We adhere without condition or reservation to the principle of the Open Door or equal opportunity in China. We look to China in particular for the supply of raw materials essential to our industrial life, and for foodstuffs as well. In the purchase of such materials from China, as well as in all our trade relations with that country, we do not claim any special rights or privileges, and we welcome fair and honest competition with all nations.

This is a declaration satisfactory in every way, and it is to be hoped that it will be faithfully followed.
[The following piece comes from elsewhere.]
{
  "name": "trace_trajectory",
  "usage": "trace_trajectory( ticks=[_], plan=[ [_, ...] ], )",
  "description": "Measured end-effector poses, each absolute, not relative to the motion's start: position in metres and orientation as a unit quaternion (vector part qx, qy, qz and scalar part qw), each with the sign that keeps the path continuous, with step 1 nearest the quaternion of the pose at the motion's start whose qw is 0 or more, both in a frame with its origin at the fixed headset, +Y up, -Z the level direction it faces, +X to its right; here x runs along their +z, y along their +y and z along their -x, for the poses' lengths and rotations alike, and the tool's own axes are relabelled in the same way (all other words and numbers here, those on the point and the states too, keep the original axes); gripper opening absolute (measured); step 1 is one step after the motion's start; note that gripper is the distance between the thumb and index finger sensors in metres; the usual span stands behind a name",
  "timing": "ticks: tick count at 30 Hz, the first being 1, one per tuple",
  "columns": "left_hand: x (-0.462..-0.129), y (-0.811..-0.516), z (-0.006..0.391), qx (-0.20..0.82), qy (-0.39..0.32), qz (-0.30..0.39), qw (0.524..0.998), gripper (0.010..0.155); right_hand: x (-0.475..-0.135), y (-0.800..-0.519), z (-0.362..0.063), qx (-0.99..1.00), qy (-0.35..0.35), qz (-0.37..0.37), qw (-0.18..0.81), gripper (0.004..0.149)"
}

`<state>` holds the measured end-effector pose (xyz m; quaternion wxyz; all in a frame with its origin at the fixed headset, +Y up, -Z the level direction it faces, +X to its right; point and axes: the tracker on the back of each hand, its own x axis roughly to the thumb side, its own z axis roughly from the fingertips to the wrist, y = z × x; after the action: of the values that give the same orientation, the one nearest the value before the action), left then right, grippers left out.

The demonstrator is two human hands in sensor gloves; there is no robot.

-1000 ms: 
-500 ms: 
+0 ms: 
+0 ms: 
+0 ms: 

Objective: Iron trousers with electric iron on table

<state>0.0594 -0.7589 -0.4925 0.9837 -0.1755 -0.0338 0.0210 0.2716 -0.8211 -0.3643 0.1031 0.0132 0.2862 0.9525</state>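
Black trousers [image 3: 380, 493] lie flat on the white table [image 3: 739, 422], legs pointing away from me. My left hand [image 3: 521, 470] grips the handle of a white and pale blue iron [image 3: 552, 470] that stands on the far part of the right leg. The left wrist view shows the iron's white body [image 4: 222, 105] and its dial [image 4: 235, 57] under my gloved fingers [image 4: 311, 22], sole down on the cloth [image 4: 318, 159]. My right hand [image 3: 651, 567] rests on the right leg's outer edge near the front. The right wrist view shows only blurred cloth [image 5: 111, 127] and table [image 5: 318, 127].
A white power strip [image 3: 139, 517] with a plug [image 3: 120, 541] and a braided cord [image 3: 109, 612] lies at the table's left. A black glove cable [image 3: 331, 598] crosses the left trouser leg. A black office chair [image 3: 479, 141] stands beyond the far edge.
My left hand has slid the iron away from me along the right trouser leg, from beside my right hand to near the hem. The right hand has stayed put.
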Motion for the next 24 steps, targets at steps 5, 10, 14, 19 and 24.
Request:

It was, however, somewhat disturbing to China, and, no doubt, to the other Powers, later to find that, in justification of her refusal to abandon the leased Kwantung district, Japan should have pointed to the fact that that district was a part of Manchuria "where, by reason of its close propinquity to Japan's territory more than anything else, she has vital interests in that which relates to her economic life and national safety."

Furthermore, at the twentieth meeting of the Committee on Pacific and Far Eastern Questions the Japanese delegation submitted a formal statement in which it called attention to the richness of China's natural resources; expressed the hope that China would grant to foreigners, as far as possible, the opportunity of coöperation in the development and utilization of those resources; and said that it would be gratified to receive from China a spontaneous declaration as to her future policy in this regard.

It is to be hoped that, in these statements, there was not intended to be implied any right upon the part of Japan to claim that anything more than friendly persuasion can be applied to China in order that the Japanese people may obtain an assured and adequate supply of the foodstuffs and raw materials which they may deem to be necessary to their economic existence.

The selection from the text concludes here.